Exercise objective — Output only the lines below that start at the line containing "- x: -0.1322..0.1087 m" and end at the line containing "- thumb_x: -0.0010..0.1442", with both ends kept.

Dataset —

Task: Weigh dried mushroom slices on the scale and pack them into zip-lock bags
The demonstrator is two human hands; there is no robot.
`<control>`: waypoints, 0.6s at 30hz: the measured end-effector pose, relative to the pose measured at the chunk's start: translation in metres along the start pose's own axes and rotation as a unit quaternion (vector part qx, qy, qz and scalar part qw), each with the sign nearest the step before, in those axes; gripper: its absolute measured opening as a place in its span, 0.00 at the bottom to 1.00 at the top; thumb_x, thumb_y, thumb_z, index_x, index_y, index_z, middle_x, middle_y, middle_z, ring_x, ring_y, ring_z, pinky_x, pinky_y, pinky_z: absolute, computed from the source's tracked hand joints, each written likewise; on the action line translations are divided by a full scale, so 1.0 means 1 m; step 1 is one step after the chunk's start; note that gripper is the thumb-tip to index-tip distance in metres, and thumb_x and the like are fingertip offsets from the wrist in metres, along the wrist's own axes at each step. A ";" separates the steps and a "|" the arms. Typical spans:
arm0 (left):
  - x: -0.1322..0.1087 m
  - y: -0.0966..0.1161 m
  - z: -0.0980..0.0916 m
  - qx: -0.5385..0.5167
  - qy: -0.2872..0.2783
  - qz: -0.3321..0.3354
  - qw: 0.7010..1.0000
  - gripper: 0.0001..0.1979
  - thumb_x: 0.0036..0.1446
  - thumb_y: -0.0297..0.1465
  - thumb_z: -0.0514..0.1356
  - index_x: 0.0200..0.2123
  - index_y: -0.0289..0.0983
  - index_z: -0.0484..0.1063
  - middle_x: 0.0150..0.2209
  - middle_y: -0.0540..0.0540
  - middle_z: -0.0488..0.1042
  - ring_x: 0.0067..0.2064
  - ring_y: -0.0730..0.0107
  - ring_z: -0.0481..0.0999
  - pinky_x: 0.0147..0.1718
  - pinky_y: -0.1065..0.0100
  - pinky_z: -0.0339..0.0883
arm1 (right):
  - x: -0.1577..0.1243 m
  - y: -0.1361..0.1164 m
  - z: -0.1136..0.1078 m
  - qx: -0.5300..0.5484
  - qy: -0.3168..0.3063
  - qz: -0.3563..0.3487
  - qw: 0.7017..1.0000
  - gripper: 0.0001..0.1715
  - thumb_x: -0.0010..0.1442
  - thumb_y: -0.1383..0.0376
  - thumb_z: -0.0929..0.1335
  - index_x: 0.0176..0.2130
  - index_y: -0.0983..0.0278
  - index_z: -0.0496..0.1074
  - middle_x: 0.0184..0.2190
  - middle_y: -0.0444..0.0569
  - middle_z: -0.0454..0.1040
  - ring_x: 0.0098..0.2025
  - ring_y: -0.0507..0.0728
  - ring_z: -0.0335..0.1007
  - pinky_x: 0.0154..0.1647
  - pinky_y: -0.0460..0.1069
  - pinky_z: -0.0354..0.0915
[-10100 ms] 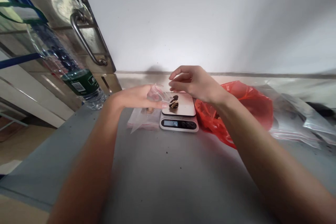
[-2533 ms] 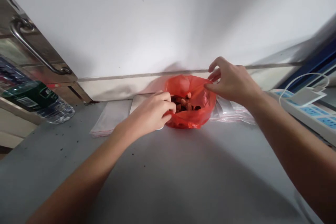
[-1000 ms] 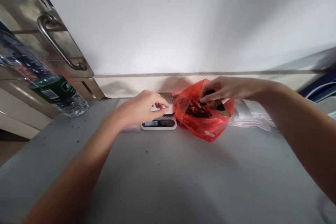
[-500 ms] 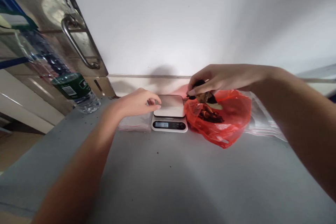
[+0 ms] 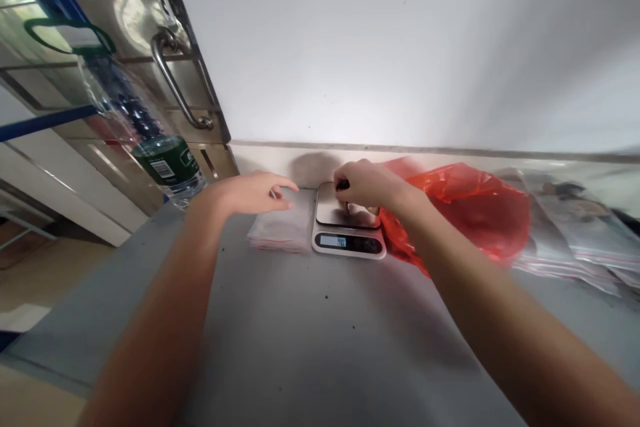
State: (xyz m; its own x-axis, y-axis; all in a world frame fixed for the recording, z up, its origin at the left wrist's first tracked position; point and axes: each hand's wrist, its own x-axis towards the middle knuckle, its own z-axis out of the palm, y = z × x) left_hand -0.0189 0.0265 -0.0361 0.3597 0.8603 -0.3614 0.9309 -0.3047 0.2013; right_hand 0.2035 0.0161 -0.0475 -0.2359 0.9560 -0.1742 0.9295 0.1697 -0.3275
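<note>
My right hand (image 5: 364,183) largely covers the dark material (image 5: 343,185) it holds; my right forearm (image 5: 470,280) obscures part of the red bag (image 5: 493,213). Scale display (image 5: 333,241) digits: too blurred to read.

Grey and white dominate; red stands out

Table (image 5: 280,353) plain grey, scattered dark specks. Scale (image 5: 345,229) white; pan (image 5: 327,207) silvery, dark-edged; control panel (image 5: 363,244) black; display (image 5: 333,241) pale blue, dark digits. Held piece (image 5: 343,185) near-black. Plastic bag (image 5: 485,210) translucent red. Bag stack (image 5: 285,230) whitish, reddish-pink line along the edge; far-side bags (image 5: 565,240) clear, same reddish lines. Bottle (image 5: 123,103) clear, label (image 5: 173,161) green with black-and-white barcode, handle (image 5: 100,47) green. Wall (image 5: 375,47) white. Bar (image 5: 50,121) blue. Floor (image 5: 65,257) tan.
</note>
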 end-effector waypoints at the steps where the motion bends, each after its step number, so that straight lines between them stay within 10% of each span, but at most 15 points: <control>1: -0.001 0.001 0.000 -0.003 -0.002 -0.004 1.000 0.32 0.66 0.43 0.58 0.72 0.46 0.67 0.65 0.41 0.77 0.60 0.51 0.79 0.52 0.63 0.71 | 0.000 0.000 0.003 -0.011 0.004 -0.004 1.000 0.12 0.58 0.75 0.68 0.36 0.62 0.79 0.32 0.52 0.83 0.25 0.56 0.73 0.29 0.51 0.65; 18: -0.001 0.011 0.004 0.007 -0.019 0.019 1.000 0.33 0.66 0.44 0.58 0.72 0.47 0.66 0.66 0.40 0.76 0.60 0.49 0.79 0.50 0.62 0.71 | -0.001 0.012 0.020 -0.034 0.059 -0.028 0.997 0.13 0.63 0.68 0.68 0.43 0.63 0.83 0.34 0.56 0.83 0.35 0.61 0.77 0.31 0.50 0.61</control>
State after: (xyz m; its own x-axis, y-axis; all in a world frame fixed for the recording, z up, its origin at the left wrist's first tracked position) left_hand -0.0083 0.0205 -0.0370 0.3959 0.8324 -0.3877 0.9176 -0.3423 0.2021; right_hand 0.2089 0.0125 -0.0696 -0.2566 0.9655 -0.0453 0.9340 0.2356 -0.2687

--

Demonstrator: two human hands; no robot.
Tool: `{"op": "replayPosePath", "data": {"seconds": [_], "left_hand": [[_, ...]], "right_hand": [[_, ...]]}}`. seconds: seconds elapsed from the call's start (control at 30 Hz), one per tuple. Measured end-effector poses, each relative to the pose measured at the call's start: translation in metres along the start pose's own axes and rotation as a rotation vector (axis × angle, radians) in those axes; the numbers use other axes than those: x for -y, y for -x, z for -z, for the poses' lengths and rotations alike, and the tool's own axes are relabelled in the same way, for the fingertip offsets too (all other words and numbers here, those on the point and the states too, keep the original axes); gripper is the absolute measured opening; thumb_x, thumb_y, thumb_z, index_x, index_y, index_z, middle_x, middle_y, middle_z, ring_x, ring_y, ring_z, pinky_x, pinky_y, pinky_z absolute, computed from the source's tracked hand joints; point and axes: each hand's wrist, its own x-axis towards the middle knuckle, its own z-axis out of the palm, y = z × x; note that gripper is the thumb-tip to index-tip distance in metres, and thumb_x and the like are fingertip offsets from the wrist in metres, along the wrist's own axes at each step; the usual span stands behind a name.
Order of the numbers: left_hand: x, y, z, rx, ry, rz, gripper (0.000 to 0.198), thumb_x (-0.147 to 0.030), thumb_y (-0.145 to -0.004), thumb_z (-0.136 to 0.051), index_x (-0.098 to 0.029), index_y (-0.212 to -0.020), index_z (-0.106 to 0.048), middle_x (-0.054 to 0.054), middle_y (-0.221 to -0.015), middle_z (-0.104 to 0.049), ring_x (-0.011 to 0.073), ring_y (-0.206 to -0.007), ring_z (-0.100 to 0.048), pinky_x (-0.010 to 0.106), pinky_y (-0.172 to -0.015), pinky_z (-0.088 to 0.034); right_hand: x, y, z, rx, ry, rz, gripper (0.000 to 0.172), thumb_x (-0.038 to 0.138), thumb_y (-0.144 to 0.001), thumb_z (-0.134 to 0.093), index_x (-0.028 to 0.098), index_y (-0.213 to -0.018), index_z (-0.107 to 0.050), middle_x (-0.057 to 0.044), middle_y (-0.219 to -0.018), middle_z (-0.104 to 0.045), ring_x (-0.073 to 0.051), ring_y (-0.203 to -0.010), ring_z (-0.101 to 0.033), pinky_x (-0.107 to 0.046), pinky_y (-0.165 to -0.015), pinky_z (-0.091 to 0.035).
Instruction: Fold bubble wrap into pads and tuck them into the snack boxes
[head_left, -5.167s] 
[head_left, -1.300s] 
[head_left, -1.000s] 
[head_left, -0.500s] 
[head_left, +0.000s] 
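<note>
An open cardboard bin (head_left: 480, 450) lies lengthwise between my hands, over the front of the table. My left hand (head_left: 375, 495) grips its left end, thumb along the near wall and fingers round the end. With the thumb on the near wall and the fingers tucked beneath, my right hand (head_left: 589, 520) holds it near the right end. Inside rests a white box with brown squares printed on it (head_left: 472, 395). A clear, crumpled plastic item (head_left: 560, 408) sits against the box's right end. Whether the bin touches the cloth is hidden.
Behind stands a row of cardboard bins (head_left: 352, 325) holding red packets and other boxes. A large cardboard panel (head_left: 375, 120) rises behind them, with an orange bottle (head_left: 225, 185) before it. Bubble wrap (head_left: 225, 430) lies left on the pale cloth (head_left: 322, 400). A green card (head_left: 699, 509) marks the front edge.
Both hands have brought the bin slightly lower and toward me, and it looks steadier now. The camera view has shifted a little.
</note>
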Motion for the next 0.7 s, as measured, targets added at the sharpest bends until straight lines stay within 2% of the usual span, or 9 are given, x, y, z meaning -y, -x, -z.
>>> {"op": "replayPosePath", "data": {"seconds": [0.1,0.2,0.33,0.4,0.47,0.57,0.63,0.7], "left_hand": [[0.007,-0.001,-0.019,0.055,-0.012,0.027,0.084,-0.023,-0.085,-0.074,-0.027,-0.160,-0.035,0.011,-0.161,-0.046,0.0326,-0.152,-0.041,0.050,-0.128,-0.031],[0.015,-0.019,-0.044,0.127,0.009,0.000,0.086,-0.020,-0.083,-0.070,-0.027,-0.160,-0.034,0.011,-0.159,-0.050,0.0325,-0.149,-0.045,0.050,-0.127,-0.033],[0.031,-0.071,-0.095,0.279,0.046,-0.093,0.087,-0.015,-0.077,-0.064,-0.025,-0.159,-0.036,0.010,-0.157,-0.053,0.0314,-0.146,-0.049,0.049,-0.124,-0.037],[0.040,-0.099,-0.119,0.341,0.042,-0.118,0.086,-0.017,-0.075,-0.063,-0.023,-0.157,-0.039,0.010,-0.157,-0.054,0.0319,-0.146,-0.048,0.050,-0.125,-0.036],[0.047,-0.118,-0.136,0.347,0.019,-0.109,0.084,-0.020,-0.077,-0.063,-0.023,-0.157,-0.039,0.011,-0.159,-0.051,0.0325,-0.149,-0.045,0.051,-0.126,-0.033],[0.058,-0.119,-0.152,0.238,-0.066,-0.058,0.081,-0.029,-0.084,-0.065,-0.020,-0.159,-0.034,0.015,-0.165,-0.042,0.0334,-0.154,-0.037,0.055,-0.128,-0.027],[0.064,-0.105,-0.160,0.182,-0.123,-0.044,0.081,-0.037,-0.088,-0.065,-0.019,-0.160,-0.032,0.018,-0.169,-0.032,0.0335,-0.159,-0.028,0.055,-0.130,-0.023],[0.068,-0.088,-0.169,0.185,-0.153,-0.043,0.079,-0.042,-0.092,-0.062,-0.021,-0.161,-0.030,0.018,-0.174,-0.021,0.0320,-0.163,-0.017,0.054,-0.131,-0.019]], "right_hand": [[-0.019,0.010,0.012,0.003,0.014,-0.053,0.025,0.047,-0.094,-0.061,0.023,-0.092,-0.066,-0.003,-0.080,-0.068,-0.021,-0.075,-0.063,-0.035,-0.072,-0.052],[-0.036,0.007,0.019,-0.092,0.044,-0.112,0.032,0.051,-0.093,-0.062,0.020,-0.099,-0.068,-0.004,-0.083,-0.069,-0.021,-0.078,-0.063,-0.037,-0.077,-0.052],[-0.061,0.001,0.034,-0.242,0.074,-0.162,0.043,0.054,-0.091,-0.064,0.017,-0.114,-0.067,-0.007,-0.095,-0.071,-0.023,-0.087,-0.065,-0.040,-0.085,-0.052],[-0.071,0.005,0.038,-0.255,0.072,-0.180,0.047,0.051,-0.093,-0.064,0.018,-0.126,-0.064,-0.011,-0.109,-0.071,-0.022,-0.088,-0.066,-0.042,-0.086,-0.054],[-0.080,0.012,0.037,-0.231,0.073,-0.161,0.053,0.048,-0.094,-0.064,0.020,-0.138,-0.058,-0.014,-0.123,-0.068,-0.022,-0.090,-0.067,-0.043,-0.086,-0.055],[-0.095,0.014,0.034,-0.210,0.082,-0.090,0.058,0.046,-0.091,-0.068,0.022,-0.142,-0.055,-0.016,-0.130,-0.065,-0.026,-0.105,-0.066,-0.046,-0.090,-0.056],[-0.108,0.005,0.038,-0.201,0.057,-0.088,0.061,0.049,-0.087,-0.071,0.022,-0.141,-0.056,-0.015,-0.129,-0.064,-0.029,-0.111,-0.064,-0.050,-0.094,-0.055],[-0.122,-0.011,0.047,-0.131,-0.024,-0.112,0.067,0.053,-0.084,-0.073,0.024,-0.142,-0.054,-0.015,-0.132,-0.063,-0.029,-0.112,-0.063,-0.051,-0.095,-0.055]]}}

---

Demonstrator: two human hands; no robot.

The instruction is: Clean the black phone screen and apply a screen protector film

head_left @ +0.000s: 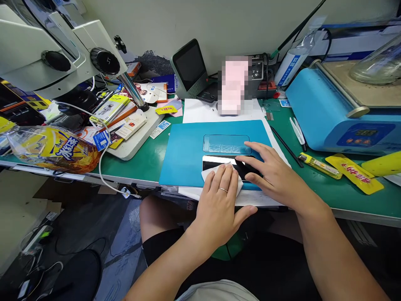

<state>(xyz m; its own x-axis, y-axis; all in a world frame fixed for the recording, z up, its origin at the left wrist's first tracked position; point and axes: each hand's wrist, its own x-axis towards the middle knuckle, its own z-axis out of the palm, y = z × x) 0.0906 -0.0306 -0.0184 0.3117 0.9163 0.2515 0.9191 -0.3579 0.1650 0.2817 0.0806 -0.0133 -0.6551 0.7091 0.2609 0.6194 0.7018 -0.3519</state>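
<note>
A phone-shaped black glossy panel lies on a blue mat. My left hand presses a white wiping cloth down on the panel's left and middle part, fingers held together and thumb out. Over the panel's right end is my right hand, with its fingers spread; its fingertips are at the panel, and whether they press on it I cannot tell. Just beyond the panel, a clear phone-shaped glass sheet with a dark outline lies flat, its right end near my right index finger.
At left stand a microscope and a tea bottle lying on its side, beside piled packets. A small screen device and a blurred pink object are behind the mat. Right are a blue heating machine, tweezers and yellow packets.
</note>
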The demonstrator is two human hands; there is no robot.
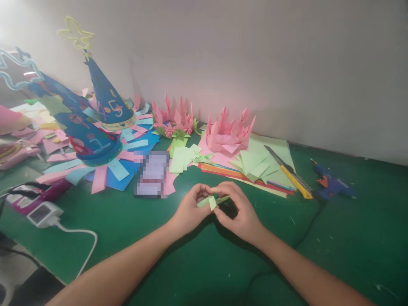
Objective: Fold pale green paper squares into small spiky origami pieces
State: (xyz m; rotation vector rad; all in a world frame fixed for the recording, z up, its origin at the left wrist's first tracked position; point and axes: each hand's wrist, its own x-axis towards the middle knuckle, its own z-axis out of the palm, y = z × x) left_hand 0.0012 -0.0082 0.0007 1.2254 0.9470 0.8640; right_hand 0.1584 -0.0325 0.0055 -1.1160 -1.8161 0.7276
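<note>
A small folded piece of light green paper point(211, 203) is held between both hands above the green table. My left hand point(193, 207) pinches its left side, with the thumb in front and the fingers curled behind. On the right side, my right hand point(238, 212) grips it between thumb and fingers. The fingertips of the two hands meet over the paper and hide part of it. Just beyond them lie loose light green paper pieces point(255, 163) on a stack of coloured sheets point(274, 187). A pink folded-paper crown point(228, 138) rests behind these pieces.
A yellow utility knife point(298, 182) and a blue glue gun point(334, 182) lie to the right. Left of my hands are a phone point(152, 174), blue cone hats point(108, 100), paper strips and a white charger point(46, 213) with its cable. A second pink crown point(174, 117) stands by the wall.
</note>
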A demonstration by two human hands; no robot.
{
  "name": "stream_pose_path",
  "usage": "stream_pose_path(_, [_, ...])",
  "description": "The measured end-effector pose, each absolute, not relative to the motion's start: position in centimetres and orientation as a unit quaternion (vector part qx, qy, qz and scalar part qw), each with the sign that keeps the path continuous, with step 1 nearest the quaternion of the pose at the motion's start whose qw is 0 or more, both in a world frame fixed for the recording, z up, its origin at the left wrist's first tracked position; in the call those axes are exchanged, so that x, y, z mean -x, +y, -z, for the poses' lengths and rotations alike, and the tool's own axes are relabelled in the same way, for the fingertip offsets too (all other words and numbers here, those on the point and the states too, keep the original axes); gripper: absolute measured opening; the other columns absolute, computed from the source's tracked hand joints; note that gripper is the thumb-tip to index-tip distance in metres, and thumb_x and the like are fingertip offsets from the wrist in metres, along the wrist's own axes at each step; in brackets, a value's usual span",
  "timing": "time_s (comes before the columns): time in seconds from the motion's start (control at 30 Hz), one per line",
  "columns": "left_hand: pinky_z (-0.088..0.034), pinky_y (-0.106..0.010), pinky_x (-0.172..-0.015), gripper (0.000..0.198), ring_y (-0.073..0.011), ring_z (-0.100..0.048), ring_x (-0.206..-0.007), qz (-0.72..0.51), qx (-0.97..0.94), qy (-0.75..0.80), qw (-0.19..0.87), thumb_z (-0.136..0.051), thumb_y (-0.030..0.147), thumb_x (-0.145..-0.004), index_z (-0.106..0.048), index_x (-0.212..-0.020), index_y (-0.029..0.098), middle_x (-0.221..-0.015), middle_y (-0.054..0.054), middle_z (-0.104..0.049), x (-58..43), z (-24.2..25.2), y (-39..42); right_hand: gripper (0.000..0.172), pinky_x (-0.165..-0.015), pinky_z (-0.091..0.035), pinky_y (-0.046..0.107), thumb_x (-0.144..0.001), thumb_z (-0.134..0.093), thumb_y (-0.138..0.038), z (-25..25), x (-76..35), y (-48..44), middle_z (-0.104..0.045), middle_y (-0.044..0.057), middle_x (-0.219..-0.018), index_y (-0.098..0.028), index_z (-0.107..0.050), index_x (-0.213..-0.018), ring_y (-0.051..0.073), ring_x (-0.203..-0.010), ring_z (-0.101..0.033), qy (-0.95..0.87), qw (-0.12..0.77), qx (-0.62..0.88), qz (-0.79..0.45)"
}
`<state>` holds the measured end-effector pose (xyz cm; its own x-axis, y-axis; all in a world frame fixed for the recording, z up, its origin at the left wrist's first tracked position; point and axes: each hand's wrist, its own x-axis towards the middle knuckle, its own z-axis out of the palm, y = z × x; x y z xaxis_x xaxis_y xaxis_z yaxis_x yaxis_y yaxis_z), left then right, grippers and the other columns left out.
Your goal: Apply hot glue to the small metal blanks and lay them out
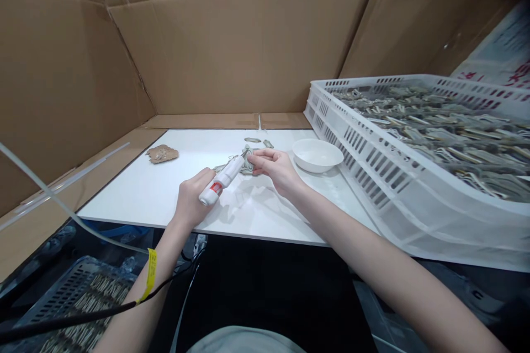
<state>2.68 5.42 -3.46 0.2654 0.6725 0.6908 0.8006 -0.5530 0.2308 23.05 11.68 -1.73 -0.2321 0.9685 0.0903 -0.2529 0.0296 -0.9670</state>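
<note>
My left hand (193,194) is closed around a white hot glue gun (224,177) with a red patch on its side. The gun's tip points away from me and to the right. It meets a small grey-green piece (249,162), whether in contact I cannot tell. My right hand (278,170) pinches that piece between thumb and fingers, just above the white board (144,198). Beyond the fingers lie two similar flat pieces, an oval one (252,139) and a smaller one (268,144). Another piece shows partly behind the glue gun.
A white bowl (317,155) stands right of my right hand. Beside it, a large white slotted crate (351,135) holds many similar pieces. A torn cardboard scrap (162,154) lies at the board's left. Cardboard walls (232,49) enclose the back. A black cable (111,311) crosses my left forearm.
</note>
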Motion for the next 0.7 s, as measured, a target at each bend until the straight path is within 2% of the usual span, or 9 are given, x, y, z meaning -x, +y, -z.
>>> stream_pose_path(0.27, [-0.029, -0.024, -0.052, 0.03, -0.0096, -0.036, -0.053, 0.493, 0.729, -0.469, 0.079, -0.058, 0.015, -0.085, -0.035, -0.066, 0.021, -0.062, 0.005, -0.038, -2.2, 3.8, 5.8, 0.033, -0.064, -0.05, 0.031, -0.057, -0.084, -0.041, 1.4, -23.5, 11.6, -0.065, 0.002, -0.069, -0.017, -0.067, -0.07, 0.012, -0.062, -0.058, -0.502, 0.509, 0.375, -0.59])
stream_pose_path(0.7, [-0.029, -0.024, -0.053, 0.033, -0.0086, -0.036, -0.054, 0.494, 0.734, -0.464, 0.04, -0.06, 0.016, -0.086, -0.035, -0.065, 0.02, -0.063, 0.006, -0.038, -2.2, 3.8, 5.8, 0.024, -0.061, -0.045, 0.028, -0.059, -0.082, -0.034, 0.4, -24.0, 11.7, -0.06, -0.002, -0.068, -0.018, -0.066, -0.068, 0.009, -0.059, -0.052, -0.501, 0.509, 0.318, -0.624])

Response to this exercise —
  - x: -0.1322..0.1087 m
  - y: -0.0966..0.1161 m
  - z: -0.0980..0.0916 m
  - qx: -0.5385..0.5167
  - qy: -0.2872..0.2783
  - qz: -0.3321..0.3354
  - qw: 0.7010..1.0000
  - gripper: 0.0001..0.1979
  - thumb_x: 0.0036..0.1446
  - thumb_y: -0.0297..0.1465
  - thumb_z: -0.0514..0.1356
  - index_x: 0.0200..0.2123
  - index_y: -0.0289..0.0983
  - index_z: -0.0484..0.1063
  - middle_x: 0.0150..0.2209
  - middle_y: -0.0540..0.0540
  - middle_z: -0.0488..0.1042
  - ring_x: 0.0067..0.2064
  - ring_y: -0.0730..0.0107
  - ring_z: -0.0481..0.0999
  - pinky_x: 0.0147..0.1718
  - pinky_y: -0.1065..0.0100
  - pinky_z: -0.0339..0.0883
arm1 (right):
  - x: -0.1577..0.1243 m
  - y: -0.1361..0.1164 m
  - z: -0.1136..0.1078 m
  - qx: -0.5300..0.5484
  - qy: -0.3168..0.3063
  - qz: -0.3563..0.3487
  - qw: 0.7017..1.0000
  - gripper: 0.0001..0.1715
  - thumb_x: -0.0010..0.1442

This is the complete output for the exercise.